Maurizio Costanzo: “Nadia Toffa ha lucrato sul cancro? No!”/ “Hater, vergognatevi”

- Carmine Massimo Balsamo

Maurizio Costanzo si scaglia contro gli hater di Nadia Toffa, che non si sono fermati neanche dopo la sua morte: “Vergogna, imbecilli”

Maurizio Costanzo
Maurizio Costanzo (Facebook, 2019)

Maurizio Costanzo, Nadia Toffa e gli hater: il conduttore televisivo sulle pagine di Chi mette nel mirino tutti gli odiatori del web che hanno criticato in lungo e in largo il volto de Le Iene negli ultimi mesi e, purtroppo, anche dopo la sua morte. “L’odio degli imbecilli”, il titolo scelta per la sua classica rubrica sul settimanale di Alfonso Signorini, senza usare mezze misure: «Purtroppo il web ha consentito agli imbecilli di esprimere pubblicamente la loro opinione. Un vecchio detto recita: ‘La mamma dei cretini è sempre incinta’. E io aggiungo: ‘E come nascono vanno sui social’». Maurizio Costanzo poi evidenzia, a proposito delle accuse choc rivolte alla giornalista: «Hanno creduto che sulla malattia bluffasse, che volesse lucrarci. Io che ho conosciuto Nadia molto bene, posso affermare che era una donna che aveva una voglia di vivere, di farcela, pazzesca. Le persone che hanno scritto quelle volgarità si devono solo vergognare».

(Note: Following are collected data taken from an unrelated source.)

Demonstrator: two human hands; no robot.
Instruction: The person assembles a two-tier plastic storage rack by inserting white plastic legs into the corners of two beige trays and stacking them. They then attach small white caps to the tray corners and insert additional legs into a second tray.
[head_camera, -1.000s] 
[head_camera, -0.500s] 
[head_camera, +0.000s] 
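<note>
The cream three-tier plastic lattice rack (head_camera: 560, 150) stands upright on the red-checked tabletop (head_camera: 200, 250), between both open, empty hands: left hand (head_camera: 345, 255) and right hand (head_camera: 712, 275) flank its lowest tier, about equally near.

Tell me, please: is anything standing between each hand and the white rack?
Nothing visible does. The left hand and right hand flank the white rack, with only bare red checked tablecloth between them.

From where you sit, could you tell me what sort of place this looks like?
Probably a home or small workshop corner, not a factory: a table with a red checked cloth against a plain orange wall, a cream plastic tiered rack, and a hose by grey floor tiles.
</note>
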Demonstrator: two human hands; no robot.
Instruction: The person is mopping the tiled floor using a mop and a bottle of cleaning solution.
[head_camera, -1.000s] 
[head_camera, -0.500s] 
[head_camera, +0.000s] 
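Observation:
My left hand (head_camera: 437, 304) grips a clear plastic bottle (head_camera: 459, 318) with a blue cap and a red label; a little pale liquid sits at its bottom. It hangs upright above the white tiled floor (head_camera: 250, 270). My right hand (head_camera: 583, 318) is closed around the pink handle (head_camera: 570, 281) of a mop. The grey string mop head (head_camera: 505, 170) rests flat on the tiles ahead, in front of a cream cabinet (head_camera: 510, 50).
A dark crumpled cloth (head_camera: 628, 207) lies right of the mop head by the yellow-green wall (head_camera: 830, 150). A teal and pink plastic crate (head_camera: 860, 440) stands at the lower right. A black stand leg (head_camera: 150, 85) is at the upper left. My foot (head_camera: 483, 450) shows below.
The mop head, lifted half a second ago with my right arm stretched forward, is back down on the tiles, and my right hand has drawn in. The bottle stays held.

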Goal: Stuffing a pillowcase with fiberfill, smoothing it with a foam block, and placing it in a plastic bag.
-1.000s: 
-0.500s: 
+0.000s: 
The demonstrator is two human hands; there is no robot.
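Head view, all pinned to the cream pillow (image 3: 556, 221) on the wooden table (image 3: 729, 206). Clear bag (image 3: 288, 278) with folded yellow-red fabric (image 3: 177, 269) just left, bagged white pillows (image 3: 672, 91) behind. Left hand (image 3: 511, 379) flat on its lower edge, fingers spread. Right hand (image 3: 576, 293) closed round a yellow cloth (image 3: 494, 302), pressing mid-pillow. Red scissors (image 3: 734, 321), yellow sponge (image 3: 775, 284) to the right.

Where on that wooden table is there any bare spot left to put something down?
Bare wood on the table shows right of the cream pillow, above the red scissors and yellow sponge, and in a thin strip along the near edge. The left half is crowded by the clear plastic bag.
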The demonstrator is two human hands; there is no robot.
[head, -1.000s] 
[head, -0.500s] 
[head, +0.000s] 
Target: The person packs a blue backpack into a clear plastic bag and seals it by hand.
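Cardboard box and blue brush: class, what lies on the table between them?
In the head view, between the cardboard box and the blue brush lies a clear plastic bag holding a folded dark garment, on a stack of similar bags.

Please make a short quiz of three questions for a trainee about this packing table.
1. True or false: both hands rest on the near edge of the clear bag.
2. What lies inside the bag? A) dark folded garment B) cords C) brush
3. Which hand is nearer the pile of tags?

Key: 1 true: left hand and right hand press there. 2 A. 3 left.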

MAURIZIO COSTANZO VS HATER NADIA TOFFA

Nemmeno il decesso a soli 40 anni della giornalista ha fermato gli odiatori del web, che hanno inondato i social network di insulti e offese. Nadia Toffa ma non solo: nel mirino degli hater sono finiti anche tutti coloro che hanno voluto ricordare l’inviata de Le Iene, senza dimenticare gli attacchi rivolti a Barbara D’Urso, Ilary Blasi e Alessia Marcuzzi. Quella di Maurizio Costanzo non è stata l’unica presa di posizione sul tema: come vi abbiamo raccontato, anche Ursula Bennardo ha criticato aspramente tutti coloro che hanno scritto offese sul web nei confronti della bresciana, invocando anche delle severissime conseguenze penali. Ecco il suo commento: «La tastiera va usata con educazione e rispetto, questi elementi dimostrano di avere problemi psichiatrici, quindi sono pericolosi e vanno fermati!».